# The task:
Give a count of the lines below that have the string "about" in them, with no other words.
Given data Block Start
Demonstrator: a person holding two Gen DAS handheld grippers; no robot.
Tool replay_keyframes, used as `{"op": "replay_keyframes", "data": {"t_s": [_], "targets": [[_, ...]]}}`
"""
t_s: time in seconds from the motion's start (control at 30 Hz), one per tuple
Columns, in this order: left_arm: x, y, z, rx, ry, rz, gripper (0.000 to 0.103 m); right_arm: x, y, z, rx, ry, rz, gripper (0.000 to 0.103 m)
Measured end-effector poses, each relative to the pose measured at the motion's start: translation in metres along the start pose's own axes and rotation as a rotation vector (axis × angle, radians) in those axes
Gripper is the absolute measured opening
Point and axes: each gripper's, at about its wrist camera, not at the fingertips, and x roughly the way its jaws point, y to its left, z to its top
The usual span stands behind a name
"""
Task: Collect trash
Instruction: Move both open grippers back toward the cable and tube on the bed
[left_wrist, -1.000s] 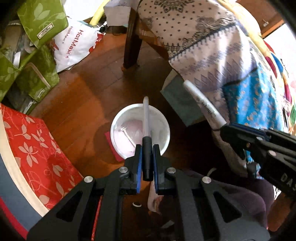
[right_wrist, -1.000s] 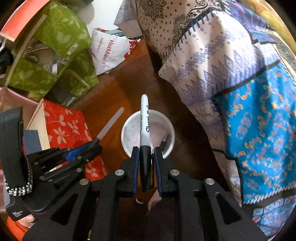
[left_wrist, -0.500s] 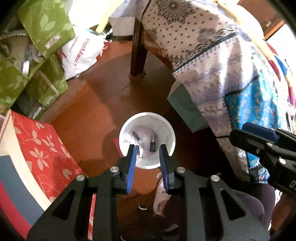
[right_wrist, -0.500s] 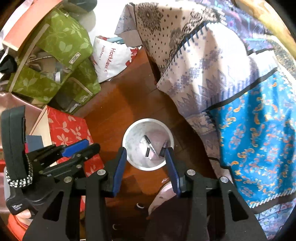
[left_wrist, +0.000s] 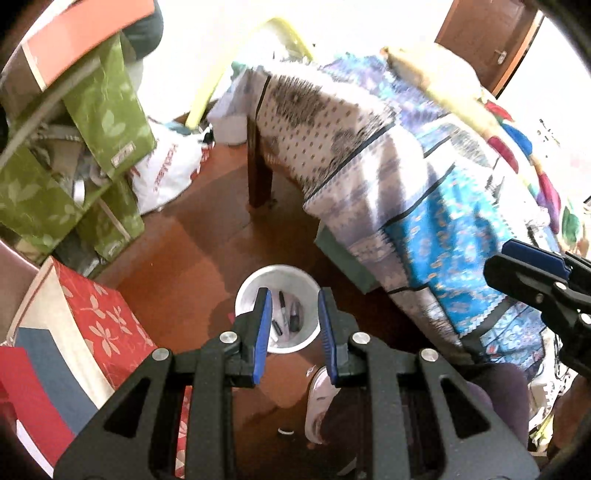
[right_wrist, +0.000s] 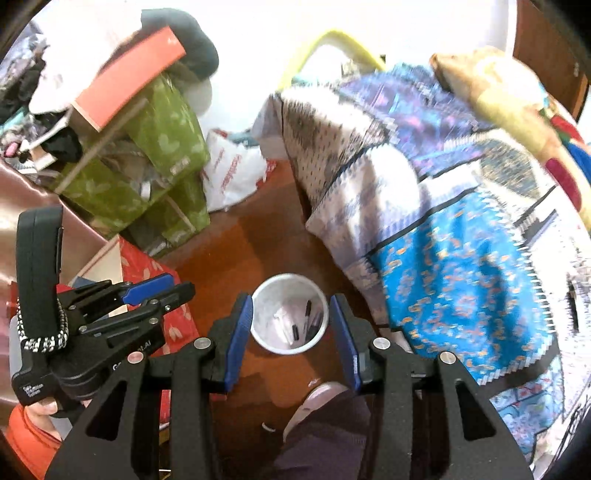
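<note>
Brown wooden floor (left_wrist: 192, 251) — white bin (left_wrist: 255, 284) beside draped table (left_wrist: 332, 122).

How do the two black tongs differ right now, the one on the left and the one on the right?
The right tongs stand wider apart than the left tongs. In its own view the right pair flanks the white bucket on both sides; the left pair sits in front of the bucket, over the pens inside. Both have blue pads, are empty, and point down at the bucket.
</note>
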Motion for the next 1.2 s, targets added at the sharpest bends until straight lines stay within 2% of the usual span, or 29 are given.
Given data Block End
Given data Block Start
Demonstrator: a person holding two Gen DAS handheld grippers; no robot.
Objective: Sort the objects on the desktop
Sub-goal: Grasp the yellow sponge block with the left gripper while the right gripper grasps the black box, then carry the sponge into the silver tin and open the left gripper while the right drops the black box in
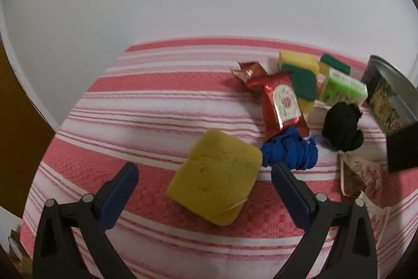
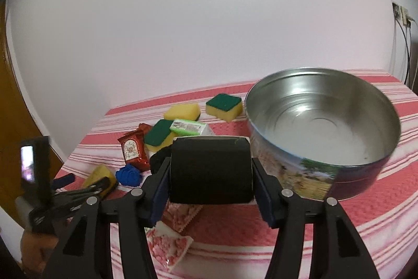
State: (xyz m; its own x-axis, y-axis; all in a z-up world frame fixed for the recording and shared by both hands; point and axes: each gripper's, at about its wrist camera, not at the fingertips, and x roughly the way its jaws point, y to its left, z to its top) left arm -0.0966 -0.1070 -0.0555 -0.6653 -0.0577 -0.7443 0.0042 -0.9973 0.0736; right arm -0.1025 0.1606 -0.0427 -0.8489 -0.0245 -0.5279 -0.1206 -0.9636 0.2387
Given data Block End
# Finished exercise:
2